# work and vizslas



## spartan1 (Nov 27, 2012)

I am in the process of choosing a breeder to get a vizsla from this summer. My concern is that I will have a regular job working 8am to 4:30 pm Monday through Friday. Will it be possible to raise this young pup with being gone so long? I will be able to let it out at lunch everyday for the most part. Thank you for the input and help!


----------



## san24 (Aug 27, 2012)

I`m in the same situation. I already put down a deposit and should have a pup by March. I have a regular job - 7:30 to 4. I have a short 30 min break for lunch and I live 15 mins from work. I can let the pup out during lunch and maybe take a 10 min longer lunch break.

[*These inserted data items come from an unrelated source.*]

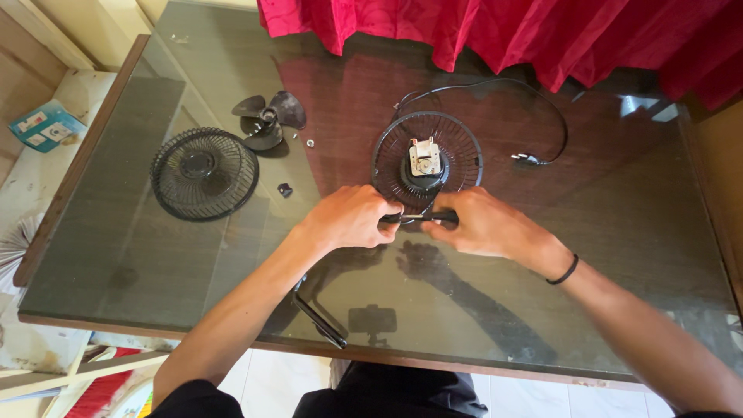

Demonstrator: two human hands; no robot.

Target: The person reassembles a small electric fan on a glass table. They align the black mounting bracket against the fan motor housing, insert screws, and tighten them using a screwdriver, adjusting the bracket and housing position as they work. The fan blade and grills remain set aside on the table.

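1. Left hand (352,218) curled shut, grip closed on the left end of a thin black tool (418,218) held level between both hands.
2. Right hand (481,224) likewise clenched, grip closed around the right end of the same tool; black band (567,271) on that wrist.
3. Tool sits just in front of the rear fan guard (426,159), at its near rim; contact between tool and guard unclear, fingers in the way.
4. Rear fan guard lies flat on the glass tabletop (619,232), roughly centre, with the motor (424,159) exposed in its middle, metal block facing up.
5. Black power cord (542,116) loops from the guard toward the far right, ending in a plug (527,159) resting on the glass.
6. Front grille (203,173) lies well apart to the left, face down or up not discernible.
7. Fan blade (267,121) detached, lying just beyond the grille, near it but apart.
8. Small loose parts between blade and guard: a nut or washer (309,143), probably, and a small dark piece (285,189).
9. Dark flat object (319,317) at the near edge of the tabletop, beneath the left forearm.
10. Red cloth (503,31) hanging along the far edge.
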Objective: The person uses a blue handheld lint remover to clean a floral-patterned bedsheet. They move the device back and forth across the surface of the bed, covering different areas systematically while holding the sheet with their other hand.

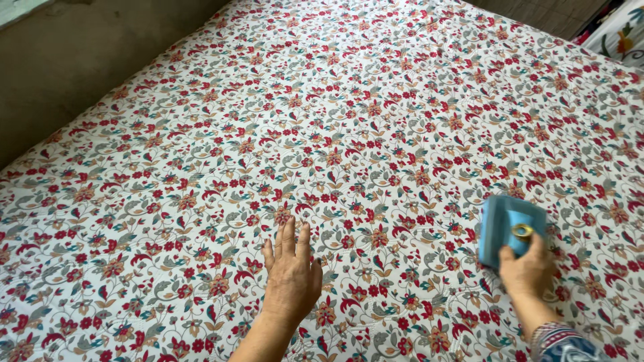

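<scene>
Blue brush (508,228) with a gold ring on its back, tilted on edge, low right on the floral sheet (376,114), sheet white with red flowers, spread flat across the bed

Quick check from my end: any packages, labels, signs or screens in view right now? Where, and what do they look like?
None: no package, label, sign or screen shows.
Blue brush-like tool: in the right hand, lower right, boxy, with a gold ring on top.
Left hand: flat on the bedsheet, white with red and grey-green flowers.
</scene>
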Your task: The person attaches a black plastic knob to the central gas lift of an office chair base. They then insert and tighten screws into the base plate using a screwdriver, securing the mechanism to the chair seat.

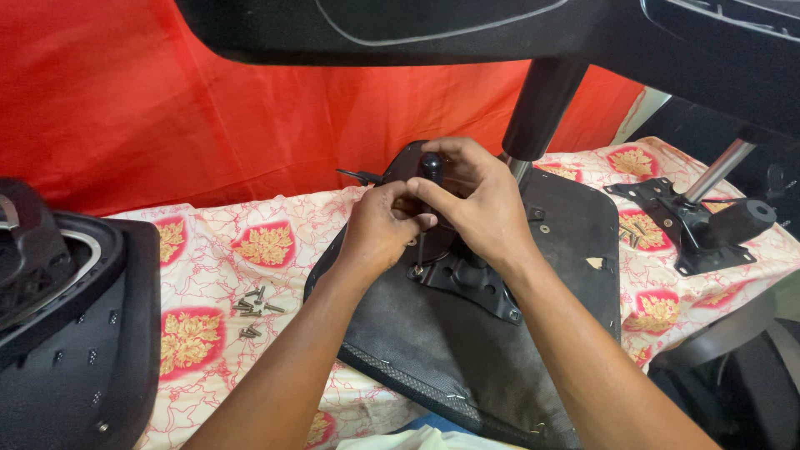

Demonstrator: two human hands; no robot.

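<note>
Both hands meet at the middle of the frame over an upturned black office-chair seat [467, 333]. The right hand [475, 200] curls its fingers round a short black lever knob [431, 167] that stands up from the seat's metal tilt mechanism [467, 279], gripping it from above and the right. The left hand [379, 229] is bunched closed just below and left of that knob, its fingertips pinched together against the right hand's thumb; what it pinches is too small to make out.

The mechanism plate sits on the seat's underside, just beneath the hands. The seat lies tilted on a table covered with a white cloth [217, 267] printed with red and gold floral squares. A small heap of silver screws [252, 307] lies on the cloth at centre left, well apart from the hands.

At the right edge, a second black tilt mechanism [692, 221] with a chrome gas-lift cylinder [718, 169] rests on the cloth. A black cylinder cover [542, 104] rises behind the hands toward a dark chair part across the top of the frame. Another black plastic chair part [75, 333] fills the lower left. A red curtain [167, 108] hangs behind.
</note>
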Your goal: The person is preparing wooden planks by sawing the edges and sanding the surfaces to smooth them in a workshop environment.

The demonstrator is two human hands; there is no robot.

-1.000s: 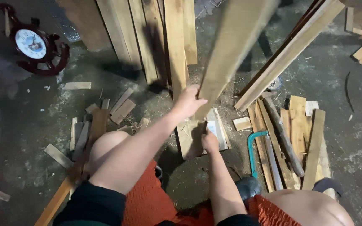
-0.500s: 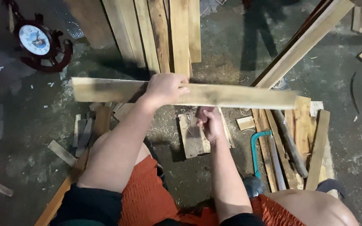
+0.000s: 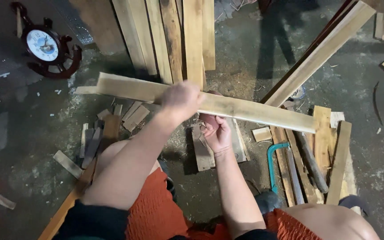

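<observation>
A long pale wooden plank [image 3: 254, 111] lies across my view, tilted down to the right. My left hand [image 3: 182, 100] is closed over its top near the middle. Just under the plank, my right hand [image 3: 216, 131] cups it from below with the palm up. Beneath both hands a short flat board [image 3: 201, 151] rests on the concrete floor between my knees.
Several long planks [image 3: 174, 35] lean at the back, and another long board [image 3: 321, 51] slants at the right. A teal-framed hacksaw [image 3: 272, 164] lies among wood strips [image 3: 325, 151] at right. Offcuts [image 3: 112, 124] litter the left; a round clock [image 3: 43, 44] stands far left.
The plank swung down from pointing away to lying crosswise, then tilted lower on the right. My right hand rose from the floor board to the plank's underside.
</observation>
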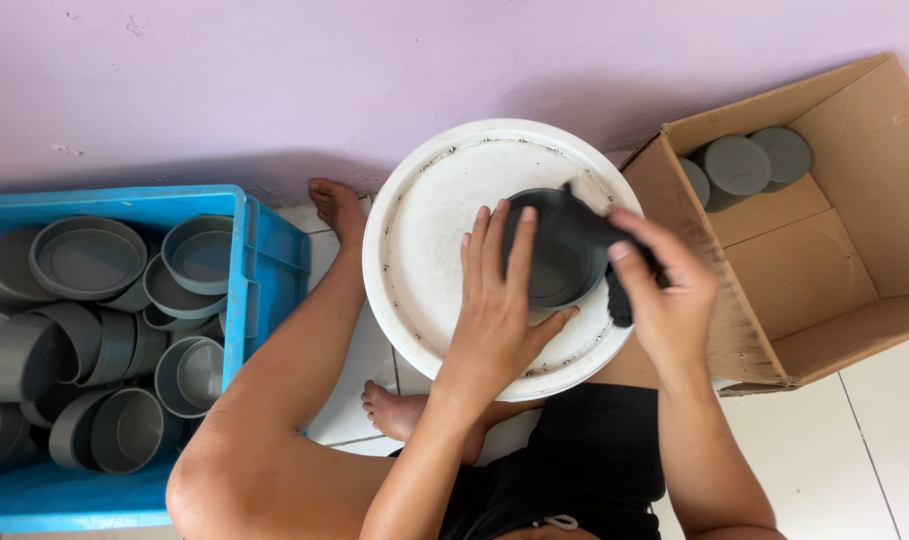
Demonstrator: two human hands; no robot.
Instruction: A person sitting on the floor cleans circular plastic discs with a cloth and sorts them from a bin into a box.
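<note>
Clearly, a dark grey round cap point(554, 250) is held on top of a white round lid point(424, 250), which is seen in the middle of the scene, near the pink wall point(374, 70). The cap is pressed by the left hand point(504, 300), whose fingers are laid flat and spread over its left part, with the thumb at its near edge. The right hand point(664, 290) is closed on a dark cloth point(599, 245) (or a similar soft piece; it cannot be told exactly), which is touching the right side of the cap. At the left, a blue crate point(264, 260) is filled with many grey caps point(89, 260). At the right, a cardboard box point(844, 250) is placed, and a few stacked grey caps point(739, 165) are kept in its far corner.
</note>
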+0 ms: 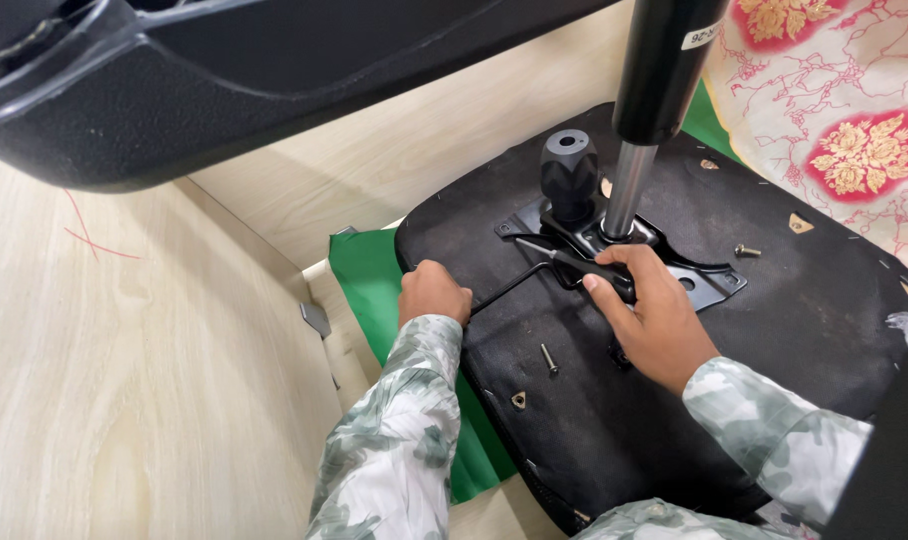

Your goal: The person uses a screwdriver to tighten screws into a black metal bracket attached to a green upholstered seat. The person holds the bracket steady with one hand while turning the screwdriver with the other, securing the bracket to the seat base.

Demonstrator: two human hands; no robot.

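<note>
At the centre of the frame we see a black hex key (534, 270) lying across the underside of a black seat pad (774, 330); our right hand (654, 320) closes its grip around the key's handle beside the metal mounting plate (709, 285), while our left hand (434, 292) is shut on the key's long arm at the pad's left edge. A gas-lift cylinder (654, 80) rises from the plate beside a black knob (570, 172). Loose bolts (549, 358) lie on the pad, green cloth (369, 280) beneath, pale wooden desk (124, 380) lower left.
</note>
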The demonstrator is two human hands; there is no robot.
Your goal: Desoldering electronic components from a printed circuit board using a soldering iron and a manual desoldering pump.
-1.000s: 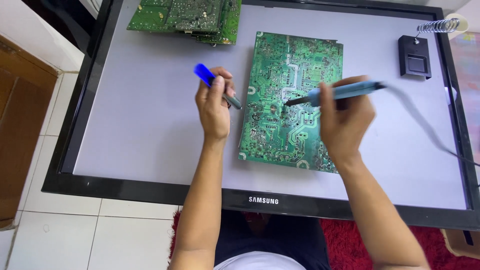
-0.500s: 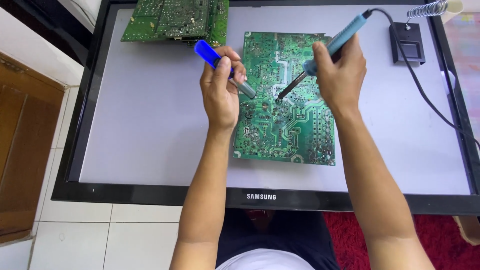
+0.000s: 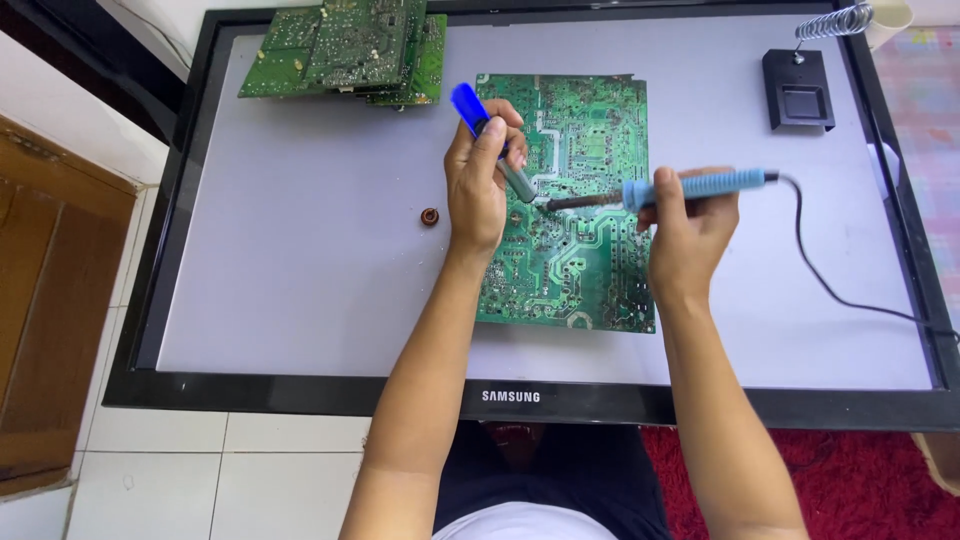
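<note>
The left hand point(image 3: 478, 185) is closed around a blue-handled tool point(image 3: 490, 140), tip down on the green circuit board point(image 3: 585, 270) lying mid-screen. From three o'clock, the right hand point(image 3: 690, 235) grips a soldering iron point(image 3: 690, 187), its tip meeting the tool's.

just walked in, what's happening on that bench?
A person works on a green circuit board lying solder-side up on a flat monitor used as a work surface. The right hand holds a blue-handled soldering iron, tip on the board. The left hand holds a blue desoldering pump, nozzle right beside that tip. More boards are stacked top left, an iron stand sits top right, and a small coil lies loose.
</note>
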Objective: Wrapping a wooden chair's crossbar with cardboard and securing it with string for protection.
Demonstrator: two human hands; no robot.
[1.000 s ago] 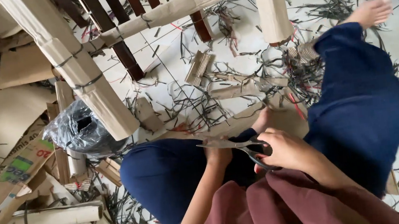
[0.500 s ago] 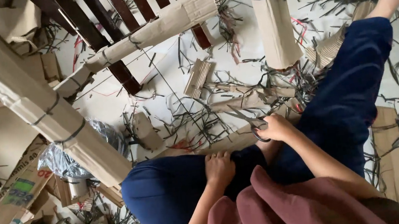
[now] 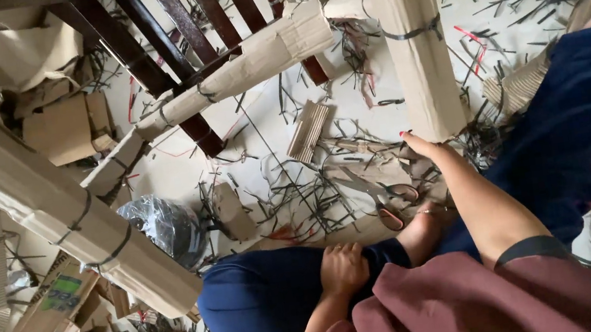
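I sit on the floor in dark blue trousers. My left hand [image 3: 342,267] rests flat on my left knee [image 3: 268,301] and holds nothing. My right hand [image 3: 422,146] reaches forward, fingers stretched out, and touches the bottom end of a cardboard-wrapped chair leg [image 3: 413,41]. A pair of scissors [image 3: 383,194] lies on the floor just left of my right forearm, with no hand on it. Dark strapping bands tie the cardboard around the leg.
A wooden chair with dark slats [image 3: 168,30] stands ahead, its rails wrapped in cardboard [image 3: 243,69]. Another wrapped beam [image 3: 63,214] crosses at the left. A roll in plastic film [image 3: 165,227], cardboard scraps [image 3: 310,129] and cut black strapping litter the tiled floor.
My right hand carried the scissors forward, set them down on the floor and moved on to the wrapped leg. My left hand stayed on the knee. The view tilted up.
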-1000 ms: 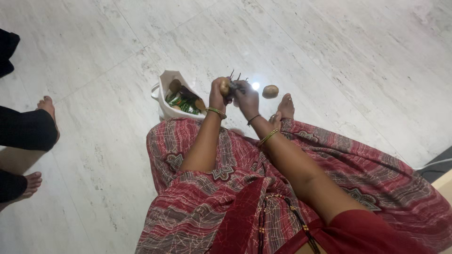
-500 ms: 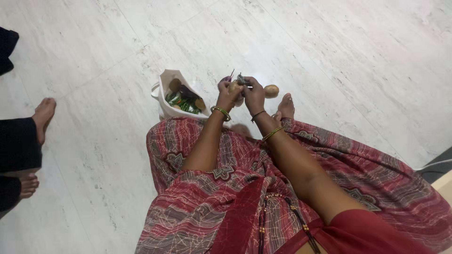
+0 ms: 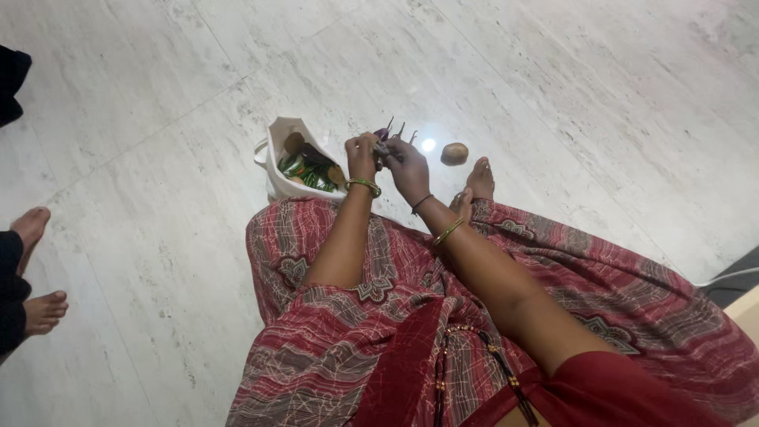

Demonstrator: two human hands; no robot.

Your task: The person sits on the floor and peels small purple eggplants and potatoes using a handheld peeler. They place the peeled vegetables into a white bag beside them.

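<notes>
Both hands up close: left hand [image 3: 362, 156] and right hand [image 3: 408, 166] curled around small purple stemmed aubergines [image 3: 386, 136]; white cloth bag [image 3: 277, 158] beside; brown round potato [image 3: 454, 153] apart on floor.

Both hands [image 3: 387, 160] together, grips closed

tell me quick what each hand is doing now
Left hand: closed, gripping the small purple vegetables together with the other hand.
Right hand: closed on the same bunch.

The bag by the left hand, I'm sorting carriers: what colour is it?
White, seen in the head view: the bag stands open on the floor.
</notes>
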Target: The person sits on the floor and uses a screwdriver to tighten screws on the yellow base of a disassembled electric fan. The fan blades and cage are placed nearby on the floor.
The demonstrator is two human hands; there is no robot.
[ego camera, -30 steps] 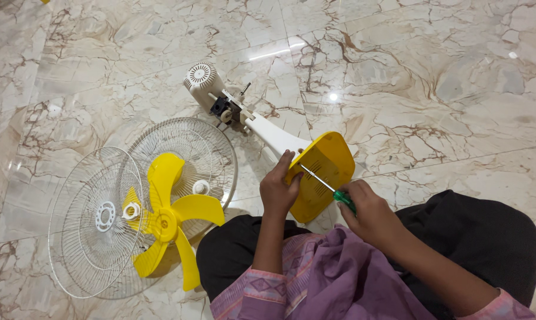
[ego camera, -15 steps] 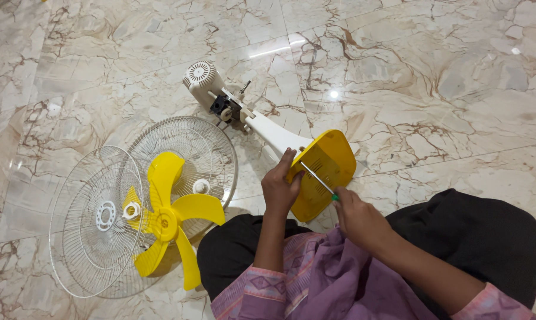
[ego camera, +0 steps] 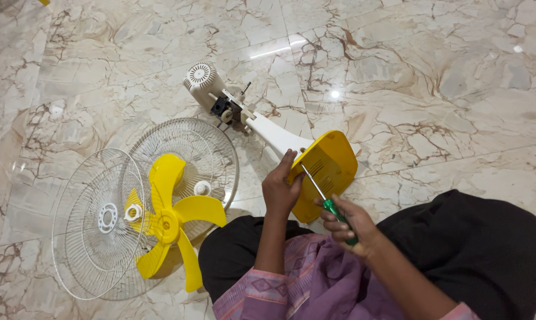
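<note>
A taken-apart table fan lies on the marble floor. Its yellow base [ego camera: 333, 161] is tipped up, underside toward me, joined to a white neck [ego camera: 274, 135] and white motor housing [ego camera: 203, 80]. My left hand [ego camera: 280, 191] grips the left edge of the yellow base. My right hand [ego camera: 348, 225] holds a green-handled screwdriver [ego camera: 322, 195] whose metal tip rests on the base's underside.
Two white wire fan guards [ego camera: 96, 225] overlap on the floor at left, with a yellow fan blade [ego camera: 172, 216] lying on them and a small white cap [ego camera: 202, 188] beside it. My legs in dark cloth [ego camera: 469, 249] fill the lower right.
My right hand has slid slightly down and toward me with the screwdriver, its tip still on the base. The left hand and fan stay put.
</note>
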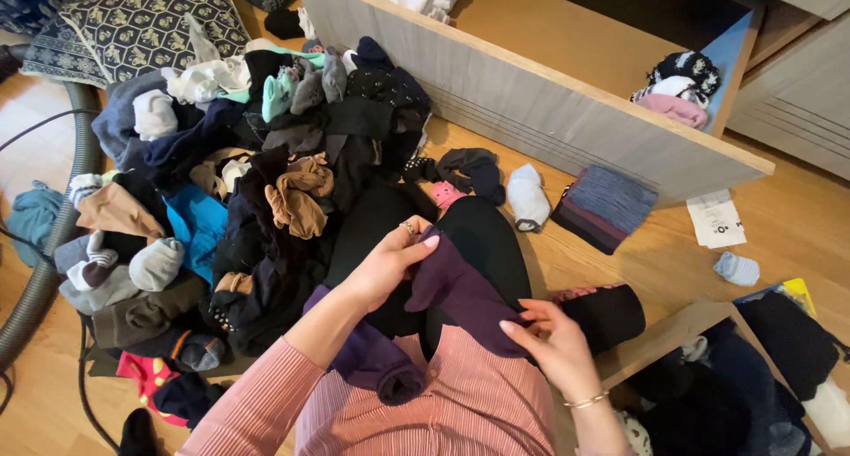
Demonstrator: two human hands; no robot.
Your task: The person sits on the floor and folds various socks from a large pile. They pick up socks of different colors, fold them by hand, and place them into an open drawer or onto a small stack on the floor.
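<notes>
Home bedroom, open drawer (567, 111), sock pile (248, 199), wooden floor (797, 235)

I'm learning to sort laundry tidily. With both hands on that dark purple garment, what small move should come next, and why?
Probably draw the two hands apart to pull the purple garment flat. The left hand pinches its upper edge and the right hand grips its lower side, yet the cloth between them is creased and one end hangs bunched over the lap. Flattened, it would fold more easily.
</notes>
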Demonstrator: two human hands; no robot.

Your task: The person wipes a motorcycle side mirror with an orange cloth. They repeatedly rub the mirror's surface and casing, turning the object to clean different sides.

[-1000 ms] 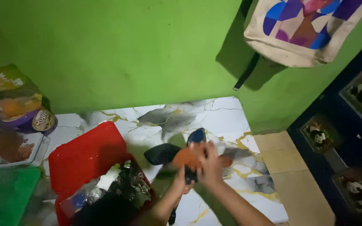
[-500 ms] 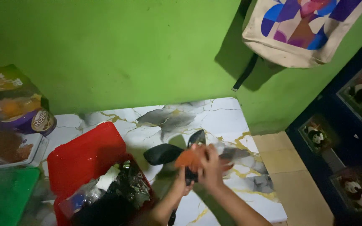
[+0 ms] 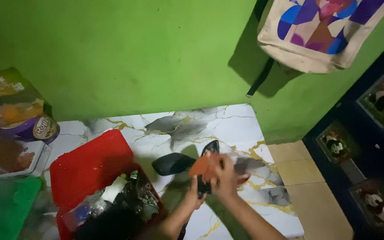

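Dark mirror (image 3: 210, 149) with a glossy oval face, held above the marbled white floor (image 3: 236, 120), just right of the red plastic box (image 3: 90, 166). Long axis runs near-upright in view, top tilted slightly right, stem end down. Left hand (image 3: 195, 195) is wrapped closed around the black stem. Right hand (image 3: 222, 175) is curled shut, pressing an orange cloth (image 3: 199, 165), soft and crumpled, against the mirror. Box lid is smooth; the contents are shiny clutter.
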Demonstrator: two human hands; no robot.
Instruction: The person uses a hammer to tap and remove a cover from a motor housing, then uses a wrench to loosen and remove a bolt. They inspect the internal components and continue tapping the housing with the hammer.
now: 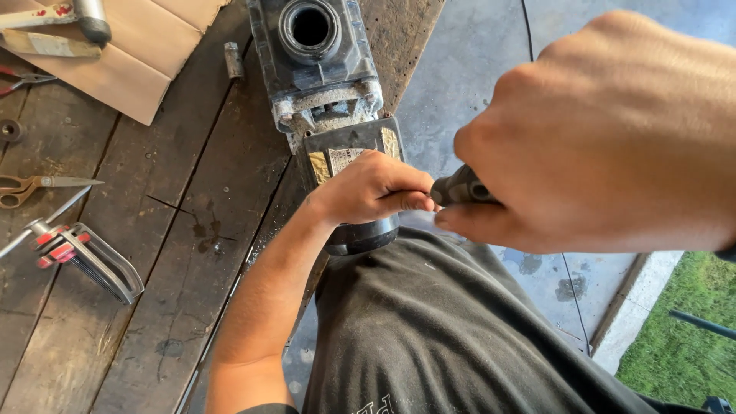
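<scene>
Far left on the bench (176,253): scissors (34,186) and a red-handled puller tool (80,257), both idle. Pump motor unit (326,100) lies at the bench edge, long axis running away from the person, open round port at the far end. Left hand (372,188) curled over its near end, steadying. Right hand (606,138) is closed around a dark tool handle (460,186); tip hidden. Best kept square to the motor, pressure steady.

The pump (322,77) lies on the bench (176,253) at top centre. Cardboard (130,61) sits upper left; scissors (31,188) and a puller (84,257) lie at the left edge. Both hands (376,188) meet right of centre.
</scene>
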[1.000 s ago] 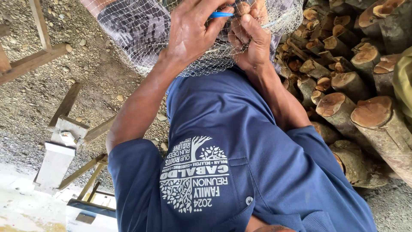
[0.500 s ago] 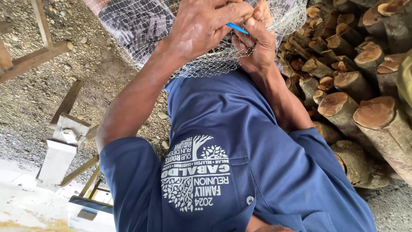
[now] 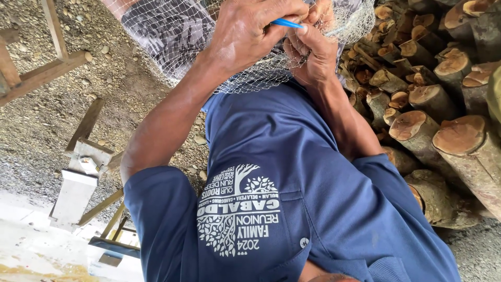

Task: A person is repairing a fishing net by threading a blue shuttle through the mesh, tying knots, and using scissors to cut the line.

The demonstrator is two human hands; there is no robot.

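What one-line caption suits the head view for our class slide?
Left hand holds a thin blue tool against white netting pinched by the right hand.

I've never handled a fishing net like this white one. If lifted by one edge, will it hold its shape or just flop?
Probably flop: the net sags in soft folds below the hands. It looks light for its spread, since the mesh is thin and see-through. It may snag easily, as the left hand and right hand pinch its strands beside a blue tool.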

The other thing is, I just moved into a pet friendly apartment, after I signed the lease the landlord tells me only small dogs are allowed. Well, the pup is going to be small until I move out in 10 months, at least that`ll be the argument I`ll be using 

I`m a bit worried. It`s going to be tough. I can do my part, but in the end the dog really has to get used to staying for long periods. Its only the work hours, after that I can provide a good life.


----------



## GarysApollo (Nov 27, 2012)

I picked up both of my pups on fridays so I had the weekend and then me or my wife took off the next week or at least a few days. We tried to get them on a schedule, and used to their crates. When we went back to work we got them worn out in the morning put them in the crates when we Left for work, let them out at lunch, and then hurried home after work. It has worked out fine for us!


----------



## san24 (Aug 27, 2012)

Not related to the topic...are your pups from the same litter?


----------



## spartan1 (Nov 27, 2012)

I have the same issue with the small dog thing at my girlfriend's apartment whom I'll be visiting on weekends next year as she goes on to grad school. Is it like a 40 lb limit? I actually met a female who was at this weight limit full grown. I would think you could fudge some numbers for your land lord since they are so lean anyways ;D


----------



## san24 (Aug 27, 2012)

Its a 20lb limit.


----------



## lilyloo (Jun 20, 2012)

I would highly suggest hiring a dog walker or friend that can come and let the pup out and play with it a couple of times a day, in addition to you coming home at lunch. Be prepared for a crazy puppy when you come home in the evenings! I know it can be done, since there are several people on the forum who work all day. I am sure some of them will chime in shortly....


----------



## MilesMom (Jun 21, 2012)

We had a similar situation. Between our two work schedules, our puppy is left from 8-12 and 1-5. I come home for lunch for an hour to walk him. In the beginning, we did get some help to break up the afternoon in half (we are lucky to have neighbors that love puppies!). I definitely think it can be done, as we did it and Miles has adjusted well. 

Things that have helped us leave him for this long are a long exercise session in the morning (or for a puppy lots of playtime), leaving music or TV on, leaving a Kong or other safe toy in the crate, and if it's dark out leaving a light on. 

My husband also took a week working at home so we could crate train the puppy. We started with 30 min the first day and worked him up to 4 hours over the week so when we started our normal routine it wasn't shocking to him.


----------



## GarysApollo (Nov 27, 2012)

No. I have a ten month old, and a eight week old puppy that we got a week ago. This week was the new boys first in him crate while we are at work, he has done great (no pee or poop in house or crate).


----------



## flynnandlunasmom (May 28, 2012)

My husband and I both work full time but we have a dog walker who comes twice a day (he did come 3 times a day until Luna was about a year old). 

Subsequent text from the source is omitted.